(The task) Counting task for the data below: how many lines hold the word "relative"? Answer with the number only.

(Saved entries)

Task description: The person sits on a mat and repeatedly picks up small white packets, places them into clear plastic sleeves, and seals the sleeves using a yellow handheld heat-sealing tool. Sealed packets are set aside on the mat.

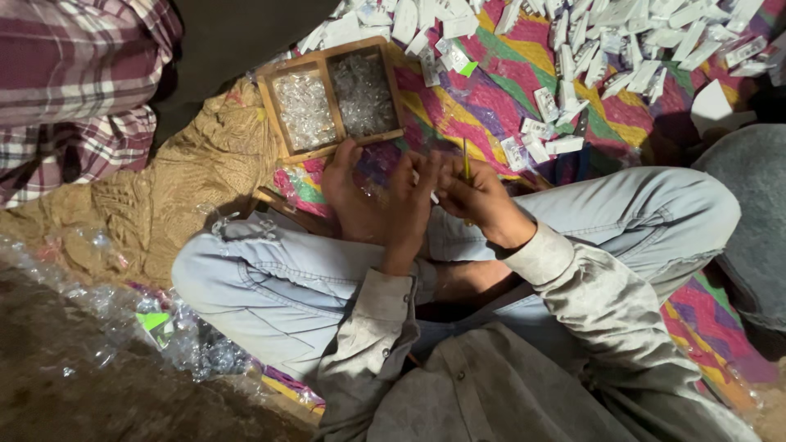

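My left hand point(372, 200) is raised over my lap with the fingers curled, and a small white piece point(433, 197) shows at its fingertips. My right hand point(479, 196) meets it from the right and grips a thin yellow stick point(465, 160) that points upward. Both hands hover just in front of a wooden tray point(326, 59) with two compartments, each full of small clear pieces. My legs in light blue jeans point(270, 278) are crossed beneath the hands.
Many small white packets point(606, 41) lie scattered on a colourful striped cloth point(499, 74). A person in plaid clothing point(74, 82) sits at the top left. Clear plastic wrappers point(164, 327) pile at the lower left, beside a tan woven mat point(188, 180).
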### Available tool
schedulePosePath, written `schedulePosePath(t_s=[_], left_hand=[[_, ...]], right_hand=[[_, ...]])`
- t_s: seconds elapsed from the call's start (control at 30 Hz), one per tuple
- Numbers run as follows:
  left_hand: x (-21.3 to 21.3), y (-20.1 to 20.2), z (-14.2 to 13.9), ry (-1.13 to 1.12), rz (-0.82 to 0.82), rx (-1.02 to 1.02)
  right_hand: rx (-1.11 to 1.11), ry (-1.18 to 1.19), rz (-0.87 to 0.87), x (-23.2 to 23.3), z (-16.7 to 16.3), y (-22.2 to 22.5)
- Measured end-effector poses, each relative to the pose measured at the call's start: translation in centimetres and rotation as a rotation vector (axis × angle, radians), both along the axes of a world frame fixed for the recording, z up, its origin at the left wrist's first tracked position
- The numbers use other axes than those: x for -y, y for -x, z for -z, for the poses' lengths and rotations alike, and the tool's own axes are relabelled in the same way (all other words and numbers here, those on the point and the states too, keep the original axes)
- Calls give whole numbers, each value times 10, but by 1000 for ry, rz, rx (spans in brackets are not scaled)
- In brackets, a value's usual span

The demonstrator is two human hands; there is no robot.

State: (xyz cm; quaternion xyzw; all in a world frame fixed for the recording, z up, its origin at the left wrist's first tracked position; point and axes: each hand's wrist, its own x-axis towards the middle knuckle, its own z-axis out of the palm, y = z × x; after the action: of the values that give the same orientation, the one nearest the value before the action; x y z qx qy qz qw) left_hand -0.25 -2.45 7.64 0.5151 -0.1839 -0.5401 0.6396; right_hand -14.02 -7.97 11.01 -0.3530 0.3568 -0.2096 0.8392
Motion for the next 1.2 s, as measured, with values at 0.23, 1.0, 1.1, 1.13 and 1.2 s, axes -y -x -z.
schedulePosePath(t_s=[0.23, 1.0, 1.1, 1.13, 1.2], left_hand=[[-11, 8, 10, 44, 61, 260], [-12, -3, -13, 528, 197, -392], [-9, 3, 0, 514, 180, -273], [-7, 3, 5, 510, 182, -234], [-4, 3, 10, 514, 164, -154]], right_hand=[[-264, 632, 182, -1, -3, -8], [181, 587, 215, -26, -96, -31], [-200, 1197, -415, -36, -109, -42], [-168, 1154, -349, -36, -109, -43], [-93, 1078, -241, -33, -104, -35]])
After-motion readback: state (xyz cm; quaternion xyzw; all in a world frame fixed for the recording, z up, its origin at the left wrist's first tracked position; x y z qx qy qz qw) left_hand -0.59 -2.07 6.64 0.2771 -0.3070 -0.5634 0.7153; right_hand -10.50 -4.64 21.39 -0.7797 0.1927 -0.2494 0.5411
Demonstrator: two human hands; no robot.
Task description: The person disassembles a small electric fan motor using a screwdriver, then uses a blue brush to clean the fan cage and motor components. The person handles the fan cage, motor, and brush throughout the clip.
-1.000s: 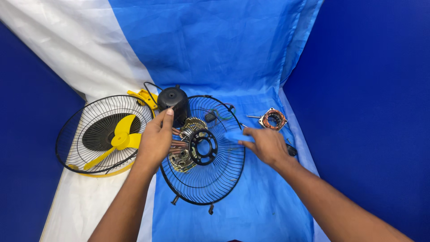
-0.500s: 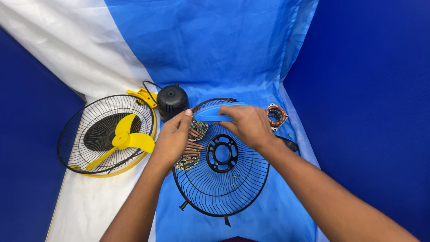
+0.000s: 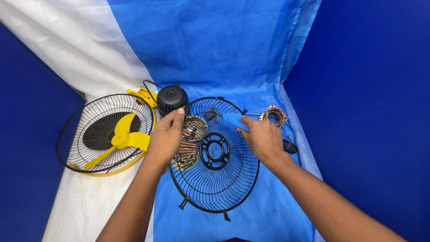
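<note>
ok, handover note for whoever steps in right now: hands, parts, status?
Left hand: on the left rim of the black rear grille, by the motor core.
Right hand: on the grille's right side, fingers curled; grip unclear.
Motor cap lies behind the grille; stator to its right.
Front grille holds the yellow blade, on the left.
Fan is apart; nothing is joined.

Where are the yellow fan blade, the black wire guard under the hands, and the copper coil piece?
Yellow fan blade (image 3: 120, 140): head view, on its hub.
Black wire guard (image 3: 215, 151): head view, on its centre ring.
Copper coil piece (image 3: 274, 115): head view, on its winding ring.
</note>
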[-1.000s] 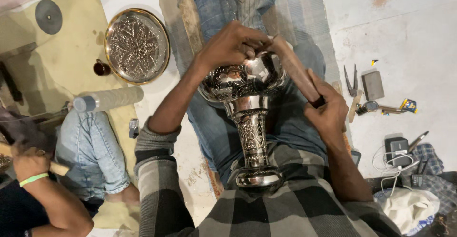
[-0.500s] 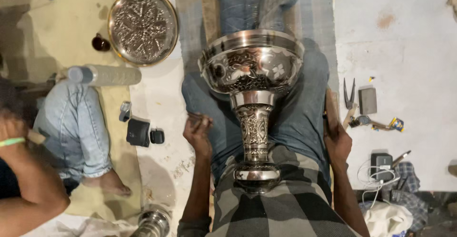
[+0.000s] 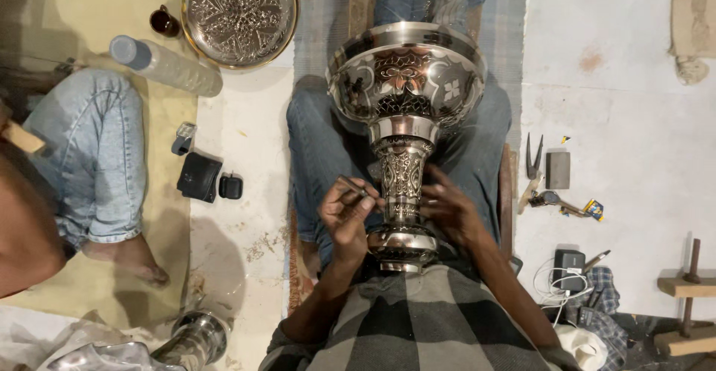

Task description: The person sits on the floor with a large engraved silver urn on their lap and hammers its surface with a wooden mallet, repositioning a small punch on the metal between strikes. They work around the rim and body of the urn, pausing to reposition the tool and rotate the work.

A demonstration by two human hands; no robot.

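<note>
A large engraved silver goblet-shaped vessel (image 3: 405, 80) rests on my lap, its wide bowl away from me and its foot against my checked shirt. My left hand (image 3: 347, 218) pinches a thin metal engraving tool (image 3: 353, 185) with its tip at the vessel's patterned stem (image 3: 401, 177). On the other side of the stem my right hand (image 3: 451, 208) lies with its fingers spread against the metal, steadying it.
An engraved round tray (image 3: 239, 14), a small dark cup (image 3: 162, 20) and a plastic bottle (image 3: 165, 65) lie at the upper left. Another person in jeans (image 3: 97, 155) sits at left. Dark pouches (image 3: 200, 177), pliers (image 3: 534, 158), a block (image 3: 557, 170), a charger (image 3: 570, 261) and another metal piece (image 3: 195, 337) lie around.
My hands left the bowl's rim and came down to the stem. The left hand now holds the engraving tool against the stem, and the right hand rests on it.
</note>
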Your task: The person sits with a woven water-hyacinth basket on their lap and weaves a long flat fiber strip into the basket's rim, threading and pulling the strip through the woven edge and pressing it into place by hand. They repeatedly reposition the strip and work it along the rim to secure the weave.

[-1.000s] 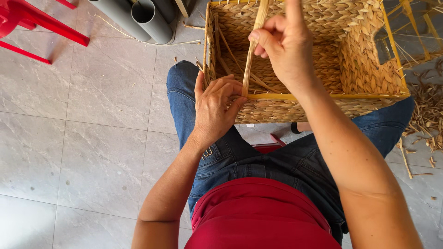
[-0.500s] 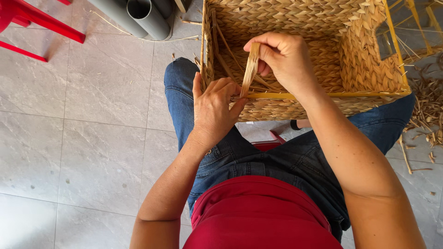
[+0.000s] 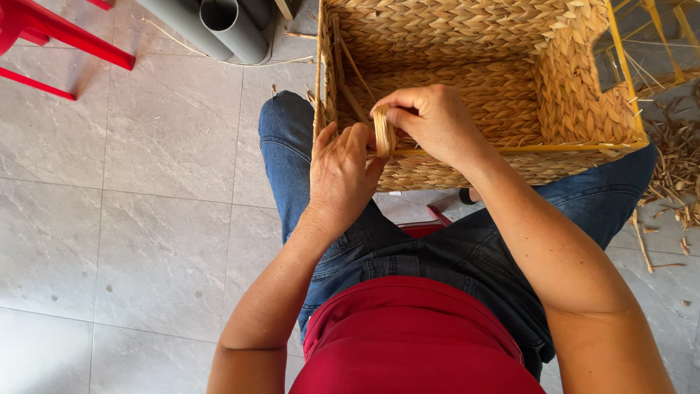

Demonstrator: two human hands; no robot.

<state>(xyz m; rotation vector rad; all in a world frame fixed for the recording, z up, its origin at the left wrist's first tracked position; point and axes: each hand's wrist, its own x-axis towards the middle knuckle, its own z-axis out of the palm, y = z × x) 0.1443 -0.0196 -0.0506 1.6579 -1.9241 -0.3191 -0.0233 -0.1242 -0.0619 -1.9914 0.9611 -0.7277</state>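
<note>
1. Nearest the camera are a red top and blue jeans (image 3: 437, 255); the person sits with a woven basket (image 3: 576, 109) resting across both thighs, its open mouth turned up toward the head

2. The left hand (image 3: 339, 179) presses flat against the near wall of the basket at its left corner, fingers spread and closed on nothing that shows, thumb up by the rim

3. The right hand (image 3: 434, 120) is clenched in a pinch around a pale straw strand (image 3: 383, 131), which stands folded just over the yellow wire rim (image 3: 554, 148). The strand's long axis runs roughly upright, across the rim, which runs left to right

4. The strand lies between the two hands, touching the right fingers and just beside the left fingertips, so both are close, but only the right one grips it

5. Inside the basket, loose strands (image 3: 350, 66) lean along the left wall

6. Farther off, on the grey tiled floor (image 3: 146, 219), lie grey pipes (image 3: 219, 25) and a red frame (image 3: 51, 44) at upper left, and straw scraps (image 3: 671, 182) at right
</note>
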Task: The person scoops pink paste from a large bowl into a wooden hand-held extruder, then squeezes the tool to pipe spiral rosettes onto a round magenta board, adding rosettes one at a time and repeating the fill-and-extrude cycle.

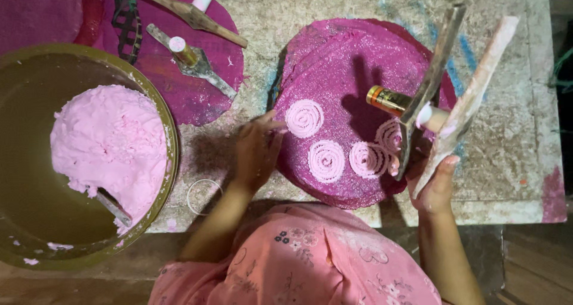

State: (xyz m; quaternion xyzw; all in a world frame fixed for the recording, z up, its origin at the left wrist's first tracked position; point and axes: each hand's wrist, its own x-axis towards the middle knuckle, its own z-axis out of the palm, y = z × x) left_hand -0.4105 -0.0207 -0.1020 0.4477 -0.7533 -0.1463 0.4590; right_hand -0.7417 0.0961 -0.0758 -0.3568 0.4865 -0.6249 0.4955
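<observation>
My right hand (437,185) grips a hand press (439,84) with two long wooden levers and a brass cylinder, held over the right side of a round pink mesh mat (352,48). Pink dough comes out beneath it onto a half-formed spiral (389,135). Three finished pink dough spirals lie on the mat, one at the upper left (304,118), two lower (326,160) (367,159). My left hand (256,153) rests at the mat's left edge, fingertips touching it beside the upper spiral.
A large brass bowl (164,111) at left holds a mound of pink dough (110,144) with a metal tool stuck in it. Behind lie more pink mats (197,99) bearing a second press (191,60) and wooden levers (191,12). The stone slab (513,156) ends at right.
</observation>
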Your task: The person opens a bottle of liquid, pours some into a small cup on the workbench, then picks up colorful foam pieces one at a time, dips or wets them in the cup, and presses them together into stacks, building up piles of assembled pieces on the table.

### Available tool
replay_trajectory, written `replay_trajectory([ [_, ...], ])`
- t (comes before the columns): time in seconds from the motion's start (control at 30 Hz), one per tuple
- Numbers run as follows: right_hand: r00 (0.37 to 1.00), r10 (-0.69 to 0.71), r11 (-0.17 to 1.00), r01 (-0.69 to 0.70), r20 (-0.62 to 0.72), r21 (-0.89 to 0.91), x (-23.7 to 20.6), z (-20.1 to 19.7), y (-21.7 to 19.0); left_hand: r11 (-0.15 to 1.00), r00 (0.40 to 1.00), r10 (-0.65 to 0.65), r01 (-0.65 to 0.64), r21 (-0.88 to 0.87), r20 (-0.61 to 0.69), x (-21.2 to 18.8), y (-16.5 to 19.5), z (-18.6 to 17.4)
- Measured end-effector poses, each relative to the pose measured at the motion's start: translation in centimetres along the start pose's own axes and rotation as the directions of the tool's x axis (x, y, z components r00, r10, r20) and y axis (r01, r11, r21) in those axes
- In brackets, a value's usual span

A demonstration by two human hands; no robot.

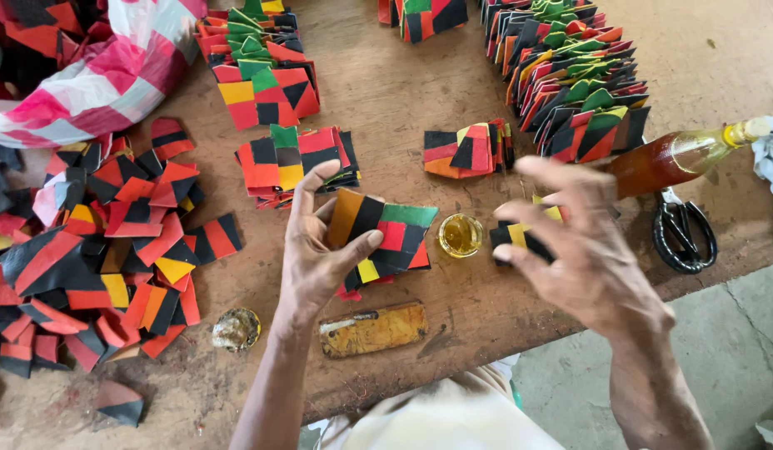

(Task solution) 2